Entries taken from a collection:
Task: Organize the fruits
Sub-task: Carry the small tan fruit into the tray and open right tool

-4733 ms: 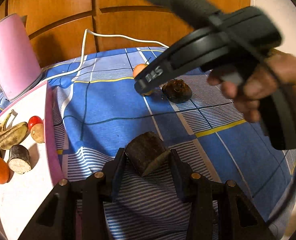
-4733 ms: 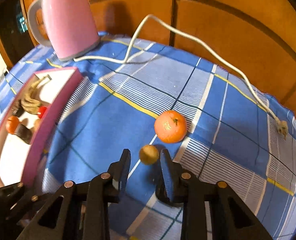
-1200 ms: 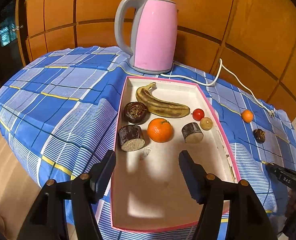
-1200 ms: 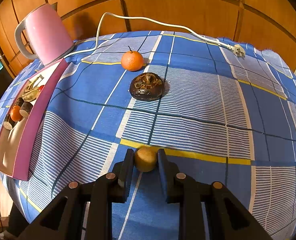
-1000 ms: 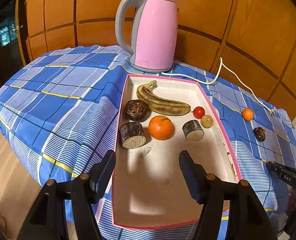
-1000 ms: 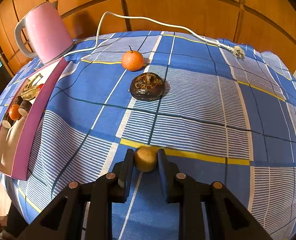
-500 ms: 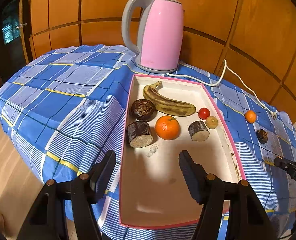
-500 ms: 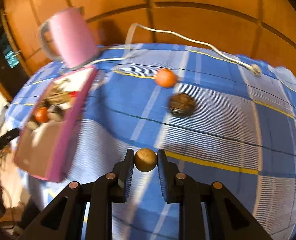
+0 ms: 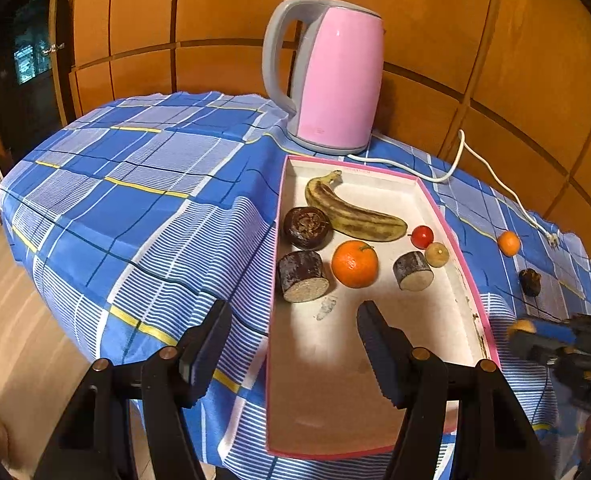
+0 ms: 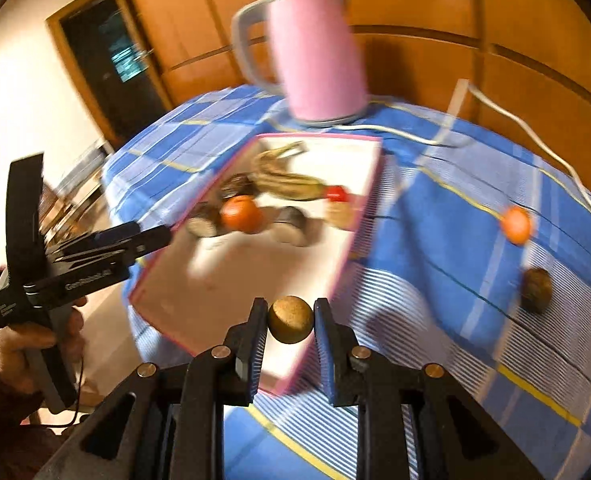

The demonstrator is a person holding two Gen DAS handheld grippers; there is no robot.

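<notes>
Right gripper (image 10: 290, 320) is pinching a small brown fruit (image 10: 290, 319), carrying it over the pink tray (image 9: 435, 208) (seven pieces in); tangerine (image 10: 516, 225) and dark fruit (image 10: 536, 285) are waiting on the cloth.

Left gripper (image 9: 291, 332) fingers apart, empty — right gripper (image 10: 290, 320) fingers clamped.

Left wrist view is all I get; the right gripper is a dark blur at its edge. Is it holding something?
Observer: Yes, the right gripper is shut on a small round tan fruit.
Operator: Where is it relative to the tray?
Observer: From the right wrist, the fruit shows against the tray's near right rim.
Operator: Is my gripper in its way?
Observer: No, the left gripper shows off to the side, by the tray's left rim.
</notes>
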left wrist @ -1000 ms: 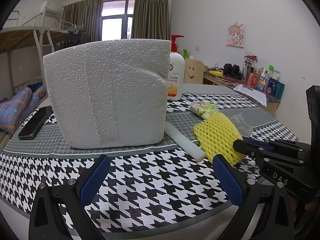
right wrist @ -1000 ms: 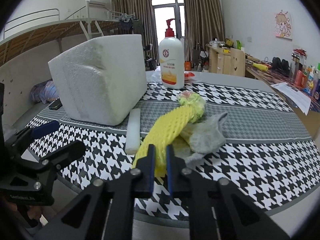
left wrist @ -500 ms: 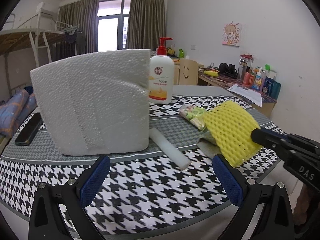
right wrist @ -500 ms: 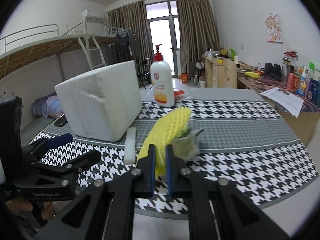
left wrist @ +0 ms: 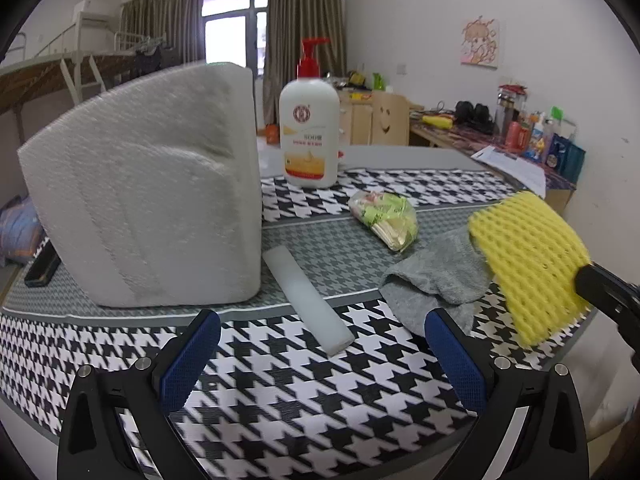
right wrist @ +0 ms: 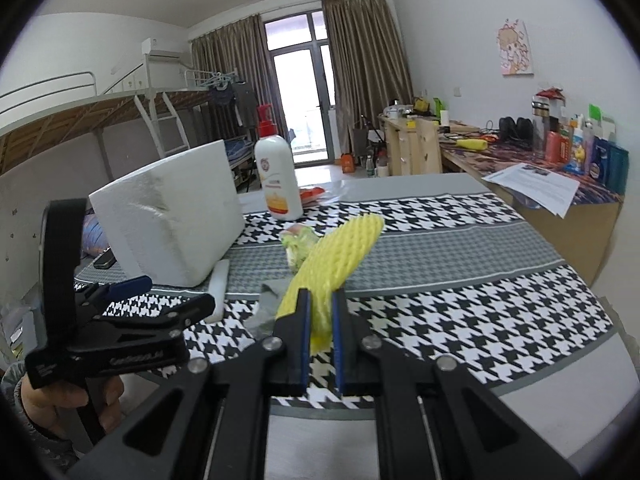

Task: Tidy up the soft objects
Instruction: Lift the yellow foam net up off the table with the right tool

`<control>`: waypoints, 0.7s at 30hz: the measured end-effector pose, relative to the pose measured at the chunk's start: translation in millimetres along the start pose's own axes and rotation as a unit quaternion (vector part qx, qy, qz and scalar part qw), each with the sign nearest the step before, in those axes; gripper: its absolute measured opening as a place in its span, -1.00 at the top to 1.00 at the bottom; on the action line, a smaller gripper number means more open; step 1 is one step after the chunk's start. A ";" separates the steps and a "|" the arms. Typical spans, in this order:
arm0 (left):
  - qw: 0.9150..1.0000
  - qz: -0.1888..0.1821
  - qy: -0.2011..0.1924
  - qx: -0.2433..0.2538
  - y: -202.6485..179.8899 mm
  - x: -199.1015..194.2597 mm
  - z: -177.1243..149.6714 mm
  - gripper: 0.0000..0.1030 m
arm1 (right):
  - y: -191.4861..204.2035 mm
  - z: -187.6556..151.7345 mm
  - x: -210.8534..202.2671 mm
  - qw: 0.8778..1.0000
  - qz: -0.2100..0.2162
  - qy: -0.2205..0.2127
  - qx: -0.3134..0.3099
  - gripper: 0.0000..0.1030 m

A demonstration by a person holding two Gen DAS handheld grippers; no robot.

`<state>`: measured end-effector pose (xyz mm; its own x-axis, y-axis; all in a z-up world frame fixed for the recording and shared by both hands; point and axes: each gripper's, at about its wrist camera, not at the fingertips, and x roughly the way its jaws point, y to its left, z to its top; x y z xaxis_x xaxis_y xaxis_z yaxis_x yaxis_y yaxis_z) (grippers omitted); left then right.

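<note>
Yellow foam netting, a soft mesh fruit sleeve (right wrist: 338, 262), is pinched between the blue-padded fingers of the right hand-held gripper (right wrist: 320, 332), which is closed on its lower end and holds it up off the counter (right wrist: 500, 292). From the right wrist view the sleeve rises away from the fingers as a narrow tilted strip and hides much of what lies beneath it; only a corner of the grey knitted sock (right wrist: 270, 304) shows to the left of it. The left wrist view gives the sleeve (left wrist: 528, 264) broadside, a wide flat panel in the air at the right edge, and shows the sock (left wrist: 436, 276) in full, lying crumpled on the houndstooth cloth, partly under the sleeve. Just behind the sock sits a crinkled green and clear plastic packet (left wrist: 386, 216).

The left hand-held gripper (left wrist: 320, 356) is open, its blue pads wide apart with nothing between them, hovering over the near edge of the counter; the right view shows it side-on (right wrist: 132, 308). Ahead of it stands a big white polystyrene block (left wrist: 152, 216), with a white foam stick (left wrist: 306, 300) lying just beside its base. Behind stands a white pump bottle with a red top (left wrist: 310, 128).
</note>
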<state>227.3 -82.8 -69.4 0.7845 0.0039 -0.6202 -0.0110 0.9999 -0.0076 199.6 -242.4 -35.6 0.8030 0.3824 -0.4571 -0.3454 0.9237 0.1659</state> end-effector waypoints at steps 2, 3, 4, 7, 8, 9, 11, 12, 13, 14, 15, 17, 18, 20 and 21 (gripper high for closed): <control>1.000 0.009 0.014 -0.006 -4.0 8.7 1.1 -0.94 | -6.0 -1.1 -0.6 1.000 0.000 0.000 0.005 0.76; 1.000 0.010 0.018 -0.009 -5.0 11.8 1.8 -0.90 | -9.0 -1.1 -1.7 1.000 0.000 0.000 0.006 0.76; 0.999 0.013 0.027 -0.014 -5.6 16.5 2.4 -0.87 | -11.0 -1.4 -2.3 1.000 -0.001 -0.001 0.007 0.76; 0.998 0.021 0.049 -0.034 -3.1 27.6 5.0 -0.70 | -17.0 -2.3 -5.2 1.000 0.000 -0.003 0.013 0.76; 0.997 0.028 0.057 -0.040 -1.9 31.1 5.5 -0.66 | -18.6 -2.4 -5.6 1.000 0.001 -0.004 0.013 0.76; 0.996 0.032 0.066 -0.044 -0.9 34.8 5.7 -0.59 | -20.1 -2.5 -5.9 1.000 0.002 -0.005 0.015 0.76; 0.995 0.036 0.084 -0.045 -0.7 40.6 4.3 -0.48 | -22.0 -3.1 -5.7 1.000 0.004 -0.005 0.016 0.76; 0.994 0.038 0.091 -0.045 -1.2 43.1 3.8 -0.39 | -22.9 -3.3 -5.6 1.000 0.005 -0.005 0.016 0.76; 0.994 0.044 0.095 -0.041 -2.5 44.7 4.0 -0.37 | -22.9 -3.9 -5.7 1.000 0.006 -0.006 0.016 0.76; 0.993 0.048 0.096 -0.041 -2.8 44.4 4.0 -0.34 | -23.5 -4.6 -5.9 1.000 0.008 -0.006 0.017 0.76; 0.993 0.051 0.097 -0.039 -3.5 44.6 4.0 -0.30 | -23.5 -5.4 -5.7 1.000 0.010 -0.007 0.018 0.76; 0.993 0.054 0.098 -0.036 -4.9 45.1 4.7 -0.21 | -24.3 -5.2 -5.3 1.000 0.015 -0.007 0.019 0.76; 0.993 0.057 0.098 -0.035 -6.0 45.1 5.2 -0.12 | -23.9 -5.6 -5.3 1.000 0.016 -0.008 0.019 0.76; 0.993 0.055 0.098 -0.028 -10.3 47.2 7.0 0.01 | -24.7 -6.1 -6.5 1.000 0.020 -0.010 0.020 0.76; 0.993 0.055 0.098 -0.025 -12.4 49.0 8.0 0.12 | -24.6 -6.6 -7.6 1.000 0.022 -0.010 0.020 0.76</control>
<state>270.9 -94.9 -93.4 0.6412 0.1048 -0.7602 -0.1242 0.9917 0.0319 198.8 -268.2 -41.9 0.7977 0.4221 -0.4308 -0.3607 0.9063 0.2201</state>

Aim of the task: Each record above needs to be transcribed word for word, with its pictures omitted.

Worked solution:
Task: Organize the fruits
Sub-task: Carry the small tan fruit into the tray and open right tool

-4733 ms: 
-4733 ms: 
-1200 ms: 
-1200 ms: 
-1000 ms: 
-1000 ms: 
-500 ms: 
-500 ms: 
+0 ms: 
+0 ms: 

The demonstrator is a person holding two Gen DAS handheld grippers; there is no robot.

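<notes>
Right gripper (image 10: 290, 320) is pinching a small brown fruit (image 10: 290, 319), carrying it over the pink tray (image 9: 435, 208) (seven pieces in); tangerine (image 10: 516, 225) and dark fruit (image 10: 536, 285) are waiting on the cloth.

Left gripper (image 9: 291, 332) fingers apart, empty — right gripper (image 10: 290, 320) fingers clamped.

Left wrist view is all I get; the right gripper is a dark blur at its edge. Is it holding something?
Observer: Yes, the right gripper is shut on a small round tan fruit.
Operator: Where is it relative to the tray?
Observer: From the right wrist, the fruit shows against the tray's near right rim.
Operator: Is my gripper in its way?
Observer: No, the left gripper shows off to the side, by the tray's left rim.
</notes>
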left wrist @ -1000 ms: 
right wrist @ -1000 ms: 
left wrist @ -500 ms: 
right wrist @ -500 ms: 
left wrist @ +0 ms: 
right wrist @ +0 ms: 

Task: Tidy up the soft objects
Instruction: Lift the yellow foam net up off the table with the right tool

`<control>`: waypoints, 0.7s at 30hz: the measured end-effector pose, relative to the pose measured at the chunk's start: translation in millimetres along the start pose's own axes and rotation as a unit quaternion (vector part qx, qy, qz and scalar part qw), each with the sign nearest the step before, in those axes; gripper: its absolute measured opening as a place in its span, -1.00 at the top to 1.00 at the bottom; on the action line, a smaller gripper number means more open; step 1 is one step after the chunk's start. A ";" separates the steps and a "|" the arms. Typical spans, in this order:
arm0 (left):
  - qw: 0.9150..1.0000
  - qz: -0.1888..0.1821
  - qy: -0.2011..0.1924
  - qx: -0.2433..0.2538
  - y: -202.6485..179.8899 mm
  - x: -199.1015..194.2597 mm
  - z: -177.1243..149.6714 mm
  - gripper: 0.0000..0.1030 m
arm1 (right):
  - y: -191.4861..204.2035 mm
  - z: -187.6556..151.7345 mm
  - x: -210.8534..202.2671 mm
  - qw: 0.8778..1.0000
  - qz: -0.2100..0.2162
  - qy: -0.2205..0.2127
  - qx: -0.3134..0.3099
  - gripper: 0.0000..0.1030 m

A demonstration by a person holding two Gen DAS handheld grippers; no robot.

`<state>`: measured end-effector pose (xyz mm; its own x-axis, y-axis; all in a z-up world frame fixed for the recording and shared by both hands; point and axes: each gripper's, at about its wrist camera, not at the fingertips, and x roughly the way its jaws point, y to its left, z to its top; x y z xaxis_x xaxis_y xaxis_z yaxis_x yaxis_y yaxis_z) (grippers omitted); left then right.

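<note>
Yellow foam netting, a soft mesh fruit sleeve (right wrist: 338, 262), is pinched between the blue-padded fingers of the right hand-held gripper (right wrist: 320, 332), which is closed on its lower end and holds it up off the counter (right wrist: 500, 292). From the right wrist view the sleeve rises away from the fingers as a narrow tilted strip and hides much of what lies beneath it; only a corner of the grey knitted sock (right wrist: 270, 304) shows to the left of it. The left wrist view gives the sleeve (left wrist: 528, 264) broadside, a wide flat panel in the air at the right edge, and shows the sock (left wrist: 436, 276) in full, lying crumpled on the houndstooth cloth, partly under the sleeve. Just behind the sock sits a crinkled green and clear plastic packet (left wrist: 386, 216).

The left hand-held gripper (left wrist: 320, 356) is open, its blue pads wide apart with nothing between them, hovering over the near edge of the counter; the right view shows it side-on (right wrist: 132, 308). Ahead of it stands a big white polystyrene block (left wrist: 152, 216), with a white foam stick (left wrist: 306, 300) lying just beside its base. Behind stands a white pump bottle with a red top (left wrist: 310, 128).
</note>
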<state>227.3 -82.8 -69.4 0.7845 0.0039 -0.6202 -0.0110 0.9999 -0.0076 199.6 -242.4 -35.6 0.8030 0.3824 -0.4571 -0.3454 0.9237 0.1659</state> end-effector waypoints at steps 2, 3, 4, 7, 8, 9, 11, 12, 13, 14, 15, 17, 18, 20 and 21 (gripper high for closed): <control>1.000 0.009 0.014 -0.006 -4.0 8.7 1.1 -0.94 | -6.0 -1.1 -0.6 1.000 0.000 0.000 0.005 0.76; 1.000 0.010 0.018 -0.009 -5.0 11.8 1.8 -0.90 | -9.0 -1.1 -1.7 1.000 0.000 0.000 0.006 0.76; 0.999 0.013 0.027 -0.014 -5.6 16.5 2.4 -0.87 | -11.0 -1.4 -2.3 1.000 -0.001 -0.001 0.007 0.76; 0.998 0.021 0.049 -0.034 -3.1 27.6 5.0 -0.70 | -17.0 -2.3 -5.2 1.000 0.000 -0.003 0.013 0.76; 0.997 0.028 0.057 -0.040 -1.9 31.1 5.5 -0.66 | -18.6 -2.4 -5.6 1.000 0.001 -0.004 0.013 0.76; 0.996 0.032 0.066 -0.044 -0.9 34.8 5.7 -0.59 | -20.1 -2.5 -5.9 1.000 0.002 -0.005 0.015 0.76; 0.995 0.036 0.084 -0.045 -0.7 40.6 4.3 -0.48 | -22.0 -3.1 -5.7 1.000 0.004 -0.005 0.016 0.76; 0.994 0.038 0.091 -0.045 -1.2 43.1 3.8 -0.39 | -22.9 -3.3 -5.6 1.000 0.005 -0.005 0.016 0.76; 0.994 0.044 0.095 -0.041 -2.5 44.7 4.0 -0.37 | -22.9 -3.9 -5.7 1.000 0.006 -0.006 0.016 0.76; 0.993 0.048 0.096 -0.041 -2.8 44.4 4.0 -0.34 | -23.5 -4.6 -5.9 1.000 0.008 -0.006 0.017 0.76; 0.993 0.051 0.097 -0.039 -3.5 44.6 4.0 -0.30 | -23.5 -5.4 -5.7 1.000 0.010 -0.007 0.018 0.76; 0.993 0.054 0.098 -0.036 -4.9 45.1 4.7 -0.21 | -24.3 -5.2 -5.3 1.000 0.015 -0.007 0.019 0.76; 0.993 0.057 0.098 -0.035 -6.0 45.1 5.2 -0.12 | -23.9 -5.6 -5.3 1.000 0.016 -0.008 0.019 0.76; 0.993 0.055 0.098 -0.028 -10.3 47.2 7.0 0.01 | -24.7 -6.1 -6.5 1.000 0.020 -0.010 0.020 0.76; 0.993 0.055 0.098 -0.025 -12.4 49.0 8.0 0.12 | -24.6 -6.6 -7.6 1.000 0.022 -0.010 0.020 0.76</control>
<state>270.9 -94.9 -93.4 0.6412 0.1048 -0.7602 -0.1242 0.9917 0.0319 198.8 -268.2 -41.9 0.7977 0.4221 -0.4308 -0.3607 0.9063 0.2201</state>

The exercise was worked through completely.